Example Response Block:
{
"data": [
{
"TradeDate": "2007-01-03",
"Ticker": "AAPL",
"ASID": 1010000000001033,
"OpenPrice": 86.28,
"HighPrice": 86.58,
"LowPrice": 81.9,
"ClosePrice": 83.76,
"MarketHoursVolume": 43432630,
"MarketHoursFinraVolume": 10696551,
"DailyVolume": 45105870,
"DailyFinraVolume": 11540291,
"MarketHoursVWAP": 84.848,
"DailyVWAP": 84.8501
},
{
"TradeDate": "2007-01-04",
"Ticker": "AAPL",
"ASID": 1010000000001033,
"OpenPrice": 84.17,
"HighPrice": 85.95,
"LowPrice": 83.82,
"ClosePrice": 85.66,
"MarketHoursVolume": 29812464,
"MarketHoursFinraVolume": 7804137,
"DailyVolume": 30928848,
"DailyFinraVolume": 8317690,
"MarketHoursVWAP": 85.1213,
"DailyVWAP": 85.1256
},
{
"TradeDate": "2007-01-05",
"Ticker": "AAPL",
"ASID": 1010000000001033,
"OpenPrice": 85.84,
"HighPrice": 86.2,
"LowPrice": 84.4,
"ClosePrice": 85.05,
"MarketHoursVolume": 29443139,
"MarketHoursFinraVolume": 6892481,
"DailyVolume": 30202106,
"DailyFinraVolume": 7133007,
"MarketHoursVWAP": 85.1939,
"DailyVWAP": 85.1969
},
{
"TradeDate": "2007-01-08",
"Ticker": "AAPL",
"ASID": 1010000000001033,
"OpenPrice": 85.98,
"HighPrice": 86.53,
"LowPrice": 85.28,
"ClosePrice": 85.47,
"MarketHoursVolume": 28103154,
"MarketHoursFinraVolume": 7747266,
"DailyVolume": 28701137,
"DailyFinraVolume": 7896292,
"MarketHoursVWAP": 85.9176,
"DailyVWAP": 85.9128
},
...
],
"pagination": {
"offset": 0,
"limit": 5000,
"next_offset": null
}
}
To fetch the next page, simply execute the same query but set offset=5000.

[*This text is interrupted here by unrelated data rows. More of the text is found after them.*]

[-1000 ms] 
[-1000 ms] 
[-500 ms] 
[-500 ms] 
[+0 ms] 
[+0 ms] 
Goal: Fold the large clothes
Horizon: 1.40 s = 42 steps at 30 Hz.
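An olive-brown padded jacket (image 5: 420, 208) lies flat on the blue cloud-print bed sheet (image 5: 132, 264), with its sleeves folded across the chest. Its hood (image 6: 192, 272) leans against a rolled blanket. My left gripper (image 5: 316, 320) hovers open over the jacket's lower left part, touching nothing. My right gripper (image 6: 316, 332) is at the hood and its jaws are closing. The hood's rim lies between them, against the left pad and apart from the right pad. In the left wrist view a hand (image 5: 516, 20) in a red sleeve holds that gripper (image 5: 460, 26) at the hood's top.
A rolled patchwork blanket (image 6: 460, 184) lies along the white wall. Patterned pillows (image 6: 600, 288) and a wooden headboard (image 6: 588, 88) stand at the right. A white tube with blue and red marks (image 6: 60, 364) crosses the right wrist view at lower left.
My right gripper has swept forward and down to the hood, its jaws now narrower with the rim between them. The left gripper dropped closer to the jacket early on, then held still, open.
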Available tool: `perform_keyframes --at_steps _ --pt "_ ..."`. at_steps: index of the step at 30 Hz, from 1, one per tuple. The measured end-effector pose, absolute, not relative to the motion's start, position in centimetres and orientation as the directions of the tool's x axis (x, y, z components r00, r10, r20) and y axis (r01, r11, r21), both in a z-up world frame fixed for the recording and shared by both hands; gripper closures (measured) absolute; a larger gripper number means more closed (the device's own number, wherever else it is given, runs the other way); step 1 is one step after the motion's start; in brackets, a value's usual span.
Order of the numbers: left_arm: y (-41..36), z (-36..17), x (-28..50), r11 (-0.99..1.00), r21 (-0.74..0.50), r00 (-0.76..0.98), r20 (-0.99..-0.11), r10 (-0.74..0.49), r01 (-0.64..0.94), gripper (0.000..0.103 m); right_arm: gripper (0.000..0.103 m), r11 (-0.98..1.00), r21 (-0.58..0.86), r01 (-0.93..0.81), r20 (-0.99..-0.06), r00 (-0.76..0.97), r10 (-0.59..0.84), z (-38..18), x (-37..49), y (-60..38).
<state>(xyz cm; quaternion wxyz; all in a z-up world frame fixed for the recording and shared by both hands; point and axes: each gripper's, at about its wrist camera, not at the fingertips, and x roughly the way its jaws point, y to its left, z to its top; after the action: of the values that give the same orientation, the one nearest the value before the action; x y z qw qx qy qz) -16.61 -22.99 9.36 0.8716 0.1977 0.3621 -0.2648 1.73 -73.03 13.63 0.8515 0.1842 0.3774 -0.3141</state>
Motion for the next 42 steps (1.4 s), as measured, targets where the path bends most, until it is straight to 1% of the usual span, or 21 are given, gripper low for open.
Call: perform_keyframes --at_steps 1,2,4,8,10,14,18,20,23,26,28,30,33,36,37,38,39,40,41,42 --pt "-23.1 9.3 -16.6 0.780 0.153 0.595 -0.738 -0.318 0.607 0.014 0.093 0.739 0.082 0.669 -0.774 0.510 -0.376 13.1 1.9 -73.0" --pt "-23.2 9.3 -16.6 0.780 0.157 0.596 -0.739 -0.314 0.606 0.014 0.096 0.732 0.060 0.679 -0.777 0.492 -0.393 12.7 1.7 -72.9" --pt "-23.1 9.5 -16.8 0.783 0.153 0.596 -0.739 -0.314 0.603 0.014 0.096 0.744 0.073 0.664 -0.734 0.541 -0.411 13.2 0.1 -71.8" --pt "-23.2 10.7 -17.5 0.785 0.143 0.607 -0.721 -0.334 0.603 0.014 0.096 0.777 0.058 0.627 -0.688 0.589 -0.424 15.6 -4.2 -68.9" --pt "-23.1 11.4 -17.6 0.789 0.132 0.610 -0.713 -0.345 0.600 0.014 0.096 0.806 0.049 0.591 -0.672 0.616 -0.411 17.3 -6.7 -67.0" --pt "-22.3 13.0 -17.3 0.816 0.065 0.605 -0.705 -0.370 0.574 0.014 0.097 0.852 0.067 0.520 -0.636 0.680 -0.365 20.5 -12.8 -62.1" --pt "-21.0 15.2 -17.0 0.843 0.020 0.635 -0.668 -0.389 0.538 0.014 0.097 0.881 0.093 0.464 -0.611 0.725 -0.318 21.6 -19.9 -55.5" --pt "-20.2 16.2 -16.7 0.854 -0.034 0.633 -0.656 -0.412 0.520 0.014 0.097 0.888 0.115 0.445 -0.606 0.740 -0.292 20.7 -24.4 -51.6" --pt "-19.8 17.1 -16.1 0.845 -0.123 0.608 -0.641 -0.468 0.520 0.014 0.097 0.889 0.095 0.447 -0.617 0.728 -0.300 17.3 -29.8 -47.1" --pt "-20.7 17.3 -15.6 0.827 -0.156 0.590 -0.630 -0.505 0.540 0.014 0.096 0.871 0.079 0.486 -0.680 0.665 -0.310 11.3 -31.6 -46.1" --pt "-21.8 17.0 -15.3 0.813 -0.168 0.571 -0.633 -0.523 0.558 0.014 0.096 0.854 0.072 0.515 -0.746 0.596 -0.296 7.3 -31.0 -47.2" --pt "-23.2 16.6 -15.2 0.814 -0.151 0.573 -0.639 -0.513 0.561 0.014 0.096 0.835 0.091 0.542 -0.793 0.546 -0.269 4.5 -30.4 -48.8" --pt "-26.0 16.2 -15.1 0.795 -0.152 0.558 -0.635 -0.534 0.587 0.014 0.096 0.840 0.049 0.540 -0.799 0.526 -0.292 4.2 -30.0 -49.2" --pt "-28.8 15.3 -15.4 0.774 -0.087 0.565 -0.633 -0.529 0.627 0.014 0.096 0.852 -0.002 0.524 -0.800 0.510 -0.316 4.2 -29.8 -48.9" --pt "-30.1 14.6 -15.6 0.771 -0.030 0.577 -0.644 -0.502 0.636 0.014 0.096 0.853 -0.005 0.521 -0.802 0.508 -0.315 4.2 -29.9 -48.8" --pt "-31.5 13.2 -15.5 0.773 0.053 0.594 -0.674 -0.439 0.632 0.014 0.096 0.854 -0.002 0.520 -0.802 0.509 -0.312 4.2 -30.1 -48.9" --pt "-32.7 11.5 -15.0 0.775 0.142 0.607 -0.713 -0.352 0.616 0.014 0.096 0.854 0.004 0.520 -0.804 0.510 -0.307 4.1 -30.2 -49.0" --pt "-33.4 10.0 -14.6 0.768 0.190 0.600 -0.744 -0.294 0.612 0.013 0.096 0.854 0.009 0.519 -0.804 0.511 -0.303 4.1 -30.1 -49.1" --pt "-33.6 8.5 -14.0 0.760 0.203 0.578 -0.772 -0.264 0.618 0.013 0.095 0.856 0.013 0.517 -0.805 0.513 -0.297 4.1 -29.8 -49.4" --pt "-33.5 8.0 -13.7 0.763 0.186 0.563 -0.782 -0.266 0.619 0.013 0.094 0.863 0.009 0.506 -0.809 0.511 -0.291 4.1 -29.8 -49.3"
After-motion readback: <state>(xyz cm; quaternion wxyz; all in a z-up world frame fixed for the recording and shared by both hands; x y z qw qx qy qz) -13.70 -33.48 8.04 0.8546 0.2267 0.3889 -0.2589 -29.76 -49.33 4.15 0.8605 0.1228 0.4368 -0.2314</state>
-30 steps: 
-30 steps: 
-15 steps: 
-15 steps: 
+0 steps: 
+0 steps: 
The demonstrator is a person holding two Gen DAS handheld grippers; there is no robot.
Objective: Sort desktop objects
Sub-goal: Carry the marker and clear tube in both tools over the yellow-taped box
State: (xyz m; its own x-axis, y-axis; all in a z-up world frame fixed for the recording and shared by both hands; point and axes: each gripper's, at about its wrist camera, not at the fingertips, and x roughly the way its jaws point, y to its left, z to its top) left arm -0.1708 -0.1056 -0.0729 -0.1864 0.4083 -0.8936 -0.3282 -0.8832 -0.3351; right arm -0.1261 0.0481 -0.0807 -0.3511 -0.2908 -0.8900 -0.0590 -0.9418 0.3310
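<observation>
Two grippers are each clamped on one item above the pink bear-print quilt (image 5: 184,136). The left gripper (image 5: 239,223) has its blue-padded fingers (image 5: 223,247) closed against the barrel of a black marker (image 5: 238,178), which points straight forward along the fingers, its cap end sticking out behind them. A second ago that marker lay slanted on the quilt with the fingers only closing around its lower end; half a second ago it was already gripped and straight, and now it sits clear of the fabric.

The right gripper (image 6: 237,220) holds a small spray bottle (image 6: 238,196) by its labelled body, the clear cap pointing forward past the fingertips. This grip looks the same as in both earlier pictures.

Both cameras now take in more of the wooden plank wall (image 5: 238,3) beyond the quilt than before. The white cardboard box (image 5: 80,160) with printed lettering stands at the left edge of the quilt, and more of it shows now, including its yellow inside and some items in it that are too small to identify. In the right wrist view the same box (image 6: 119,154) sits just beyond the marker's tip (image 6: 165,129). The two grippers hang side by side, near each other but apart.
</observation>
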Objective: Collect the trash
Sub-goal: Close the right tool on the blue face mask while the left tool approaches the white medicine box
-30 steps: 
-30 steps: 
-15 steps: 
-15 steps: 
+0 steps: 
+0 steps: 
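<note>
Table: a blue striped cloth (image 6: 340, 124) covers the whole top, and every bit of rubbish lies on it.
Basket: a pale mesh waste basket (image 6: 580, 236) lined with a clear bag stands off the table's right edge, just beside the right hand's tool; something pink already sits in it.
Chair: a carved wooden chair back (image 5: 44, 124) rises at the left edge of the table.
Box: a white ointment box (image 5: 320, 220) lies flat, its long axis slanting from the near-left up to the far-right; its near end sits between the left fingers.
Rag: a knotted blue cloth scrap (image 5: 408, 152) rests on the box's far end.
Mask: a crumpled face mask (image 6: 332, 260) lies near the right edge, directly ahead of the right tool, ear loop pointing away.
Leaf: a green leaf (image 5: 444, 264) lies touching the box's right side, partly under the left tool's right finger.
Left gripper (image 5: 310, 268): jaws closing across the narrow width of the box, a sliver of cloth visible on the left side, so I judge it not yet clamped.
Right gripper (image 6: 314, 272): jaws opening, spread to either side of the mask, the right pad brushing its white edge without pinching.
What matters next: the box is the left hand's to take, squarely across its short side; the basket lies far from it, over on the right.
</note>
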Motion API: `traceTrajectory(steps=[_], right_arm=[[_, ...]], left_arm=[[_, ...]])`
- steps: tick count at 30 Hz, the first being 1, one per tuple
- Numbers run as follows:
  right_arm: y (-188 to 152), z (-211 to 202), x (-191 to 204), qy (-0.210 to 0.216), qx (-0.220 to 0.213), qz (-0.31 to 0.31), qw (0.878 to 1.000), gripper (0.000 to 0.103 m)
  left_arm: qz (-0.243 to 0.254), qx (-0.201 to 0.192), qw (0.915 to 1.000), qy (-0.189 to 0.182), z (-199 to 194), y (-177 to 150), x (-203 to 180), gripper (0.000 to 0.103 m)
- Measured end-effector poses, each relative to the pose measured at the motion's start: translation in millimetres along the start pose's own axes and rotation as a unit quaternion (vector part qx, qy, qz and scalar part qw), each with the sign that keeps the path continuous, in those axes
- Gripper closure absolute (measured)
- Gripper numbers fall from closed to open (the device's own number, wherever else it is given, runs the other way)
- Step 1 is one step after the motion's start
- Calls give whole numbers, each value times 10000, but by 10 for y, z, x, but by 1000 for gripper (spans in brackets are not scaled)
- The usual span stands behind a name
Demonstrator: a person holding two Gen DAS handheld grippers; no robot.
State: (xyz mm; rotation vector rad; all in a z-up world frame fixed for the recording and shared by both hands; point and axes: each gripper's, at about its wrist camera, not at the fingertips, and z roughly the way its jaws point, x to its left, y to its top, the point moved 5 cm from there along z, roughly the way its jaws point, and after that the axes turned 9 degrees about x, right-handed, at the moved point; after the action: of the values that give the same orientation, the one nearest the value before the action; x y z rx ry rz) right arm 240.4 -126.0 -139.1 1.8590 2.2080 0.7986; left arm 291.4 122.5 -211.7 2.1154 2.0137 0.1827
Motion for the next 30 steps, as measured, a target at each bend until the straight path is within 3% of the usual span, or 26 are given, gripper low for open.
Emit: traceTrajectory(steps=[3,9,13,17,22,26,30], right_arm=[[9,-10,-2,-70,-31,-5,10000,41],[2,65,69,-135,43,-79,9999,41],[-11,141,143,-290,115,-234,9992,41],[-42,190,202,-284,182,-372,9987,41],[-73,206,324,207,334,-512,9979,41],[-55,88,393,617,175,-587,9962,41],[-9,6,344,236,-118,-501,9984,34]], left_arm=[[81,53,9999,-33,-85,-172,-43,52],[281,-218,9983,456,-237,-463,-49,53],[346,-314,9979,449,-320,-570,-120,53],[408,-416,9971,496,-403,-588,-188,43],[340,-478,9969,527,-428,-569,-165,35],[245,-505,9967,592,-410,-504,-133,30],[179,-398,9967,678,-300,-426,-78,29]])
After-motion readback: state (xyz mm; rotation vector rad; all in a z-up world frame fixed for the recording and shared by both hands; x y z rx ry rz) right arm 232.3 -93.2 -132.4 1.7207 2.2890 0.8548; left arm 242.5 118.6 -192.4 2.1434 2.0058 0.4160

2. Column Filtering (columns)#
By default, the API returns all available fields for a given dataset. To reduce payload size and parsing time, use the columns parameter to request only the specific data points your model requires.
Financial datasets often contain dozens of columns per record (e.g., US Equities Trade and Quote Daily Bar contains 65 data points). If your model only needs a few specific fields, use the columns query parameter to reduce payload size and speed up the transfer.
Provide a comma-separated list of the exact column names you wish to retrieve. If not provided, the API will return all available columns.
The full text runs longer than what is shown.